Downloading only non-redirect titles from enwiki-latest-page.sql
The file enwiki-latest-all-titles-in-ns0
mentioned by svick contains both "actual pages" and redirects, e.g. both:
are present, and the first redirects to the second.
The file enwiki-latest-page.sql
however, which can be found from the dump listing at: https://dumps.wikimedia.org/enwiki/latest/ appears to contain enough information to get the titles without redirects.
On Ubuntu 23.04, we can extract the titles to a titles.txt
file with something like:
wget https://dumps.wikimedia.org/enwiki/latest/enwiki-latest-page.sql.gz
gunzip --keep enwiki-latest-page.sql.gz
sed -E '/^ (UNIQUE )?KEY/d;;/^ PRIMARY KEY/{s/,$//}' enwiki-latest-page.sql \
> enwiki-latest-page-noindex.sql
sudo apt update
sudo apt install mariadb-server
sudo mariadb -e 'create database enwiki'
sudo mariadb enwiki <enwiki-latest-page-noindex.sql
sudo mariadb enwiki -B -N -e 'select page_title from page
where page_namespace = 0 and
page_is_redirect = 0
order by page_title' > titles.txt
rm enwiki-latest-page.sql.gz enwiki-latest-page.sql enwiki-latest-page-noindex.sql
The SQL execution was quite slow and took about 17 minutes.

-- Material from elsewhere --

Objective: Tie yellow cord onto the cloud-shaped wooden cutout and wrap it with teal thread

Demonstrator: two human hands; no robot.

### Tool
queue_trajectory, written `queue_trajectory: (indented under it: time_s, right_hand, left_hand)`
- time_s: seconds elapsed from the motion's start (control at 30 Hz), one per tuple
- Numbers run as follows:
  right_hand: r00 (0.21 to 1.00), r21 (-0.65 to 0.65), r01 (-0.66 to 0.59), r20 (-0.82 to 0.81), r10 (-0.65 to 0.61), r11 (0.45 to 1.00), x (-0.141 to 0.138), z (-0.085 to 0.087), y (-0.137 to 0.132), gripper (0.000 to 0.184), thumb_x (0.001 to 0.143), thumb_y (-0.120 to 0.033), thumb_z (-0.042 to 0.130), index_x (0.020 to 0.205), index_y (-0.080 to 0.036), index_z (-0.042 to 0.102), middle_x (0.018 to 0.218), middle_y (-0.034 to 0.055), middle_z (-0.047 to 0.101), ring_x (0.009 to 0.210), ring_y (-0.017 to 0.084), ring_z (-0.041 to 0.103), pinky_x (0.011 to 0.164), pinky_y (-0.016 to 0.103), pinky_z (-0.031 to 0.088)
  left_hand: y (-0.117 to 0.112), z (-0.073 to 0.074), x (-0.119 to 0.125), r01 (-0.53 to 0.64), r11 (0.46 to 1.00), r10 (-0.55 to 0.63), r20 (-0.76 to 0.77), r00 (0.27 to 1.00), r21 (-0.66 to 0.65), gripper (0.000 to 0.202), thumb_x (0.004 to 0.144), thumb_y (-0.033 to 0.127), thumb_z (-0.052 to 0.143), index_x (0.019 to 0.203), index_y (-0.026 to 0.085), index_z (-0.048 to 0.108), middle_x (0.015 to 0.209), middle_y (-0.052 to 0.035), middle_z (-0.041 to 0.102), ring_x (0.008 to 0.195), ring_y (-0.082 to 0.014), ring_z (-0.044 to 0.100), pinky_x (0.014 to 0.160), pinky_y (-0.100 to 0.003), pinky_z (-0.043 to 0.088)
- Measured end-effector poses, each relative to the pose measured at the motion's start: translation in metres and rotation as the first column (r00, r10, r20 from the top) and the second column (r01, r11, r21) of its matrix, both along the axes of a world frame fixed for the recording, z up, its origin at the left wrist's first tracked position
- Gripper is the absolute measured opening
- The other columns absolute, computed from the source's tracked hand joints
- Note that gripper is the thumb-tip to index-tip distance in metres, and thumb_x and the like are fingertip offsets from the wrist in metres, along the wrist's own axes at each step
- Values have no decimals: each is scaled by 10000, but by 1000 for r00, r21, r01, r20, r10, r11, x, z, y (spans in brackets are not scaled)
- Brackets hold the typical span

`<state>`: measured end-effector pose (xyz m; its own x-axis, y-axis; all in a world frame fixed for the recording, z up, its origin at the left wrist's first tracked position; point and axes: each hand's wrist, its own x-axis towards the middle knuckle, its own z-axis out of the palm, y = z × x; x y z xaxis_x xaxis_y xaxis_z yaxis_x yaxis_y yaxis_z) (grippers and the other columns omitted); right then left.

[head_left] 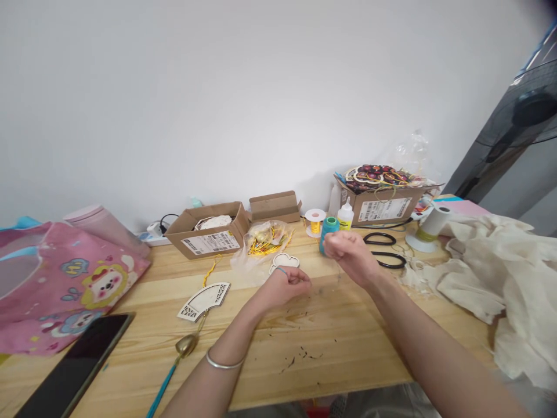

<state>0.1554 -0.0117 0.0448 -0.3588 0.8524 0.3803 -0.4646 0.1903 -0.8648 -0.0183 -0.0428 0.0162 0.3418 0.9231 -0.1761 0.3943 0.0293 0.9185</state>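
My left hand (285, 285) rests on the wooden table (304, 342) with its fingers curled closed; a teal thread (282, 270) loops over them. My right hand (350, 251) is raised just right of it, fingers pinched shut, right in front of a teal thread spool (329, 227). What the right fingers pinch is too thin to make out. A white cloud-shaped cutout (285, 262) lies just behind my left hand. A silver bangle (223, 363) circles my left wrist.
A fan-shaped wooden cutout (204, 301) with a gold bell (185, 346) and teal tassel lies at left. Cardboard boxes (209, 232) line the back, with a glue bottle (345, 215), yellow spool (315, 222), black scissors (385, 248). Cream cloth (500, 273) right, phone (73, 366) and pink bag (56, 284) left.
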Motion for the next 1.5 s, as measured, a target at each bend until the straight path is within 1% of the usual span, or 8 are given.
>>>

As of October 2023, according to https://en.wikipedia.org/wiki/Wikipedia:Size_of_Wikipedia wikipedia has ~6.7 M articles, and titles.txt also contains a number of linesof that order, so the results seem plausible.
We can see that enwiki-latest-page.sql
creates the table:
CREATE TABLE `page` (
`page_id` int(8) unsigned NOT NULL AUTO_INCREMENT,
`page_namespace` int(11) NOT NULL DEFAULT 0,
`page_title` varbinary(255) NOT NULL DEFAULT '',
`page_is_redirect` tinyint(1) unsigned NOT NULL DEFAULT 0,
`page_is_new` tinyint(1) unsigned NOT NULL DEFAULT 0,
`page_random` double unsigned NOT NULL DEFAULT 0,
`page_touched` binary(14) NOT NULL,
`page_links_updated` varbinary(14) DEFAULT NULL,
`page_latest` int(8) unsigned NOT NULL DEFAULT 0,
`page_len` int(8) unsigned NOT NULL DEFAULT 0,
`page_content_model` varbinary(32) DEFAULT NULL,
`page_lang` varbinary(35) DEFAULT NULL,
PRIMARY KEY (`page_id`),
UNIQUE KEY `page_name_title` (`page_namespace`,`page_title`),
KEY `page_random` (`page_random`),
KEY `page_len` (`page_len`),
KEY `page_redirect_namespace_len` (`page_is_redirect`,`page_namespace`,`page_len`)
) ENGINE=InnoDB AUTO_INCREMENT=74951970 DEFAULT CHARSET=binary ROW_FORMAT=COMPRESSED;
followed by a bunch of huge INSERT
statements.
As we can see, this contains both a title
and a is_redirect
field as we'd like. That table is an actual table from the MediaWiki software, and it is documented at: https://www.mediawiki.org/wiki/Manual:Page_table
One additional annoyance is that the presence of several indices make the initial import very very slow, so we speed that up greatly by editing the table with sed
to remove all indices except the primary key one. The import step took 17 minutes on my Lenovo ThinkPad P51 after these were removed. With the statements it didn't finish after 5 hours and I gave up. The following statement:
/*!40000 ALTER TABLE `page` DISABLE KEYS */;
does get executed on my system as per What does /*!xxxxxx statement */ generated by mysqldump mean? and presumably is added by mysqldump to speed up insertions, as it is faster to only update indices once after inserts. So it seems that the index generation itself is super slow at the end?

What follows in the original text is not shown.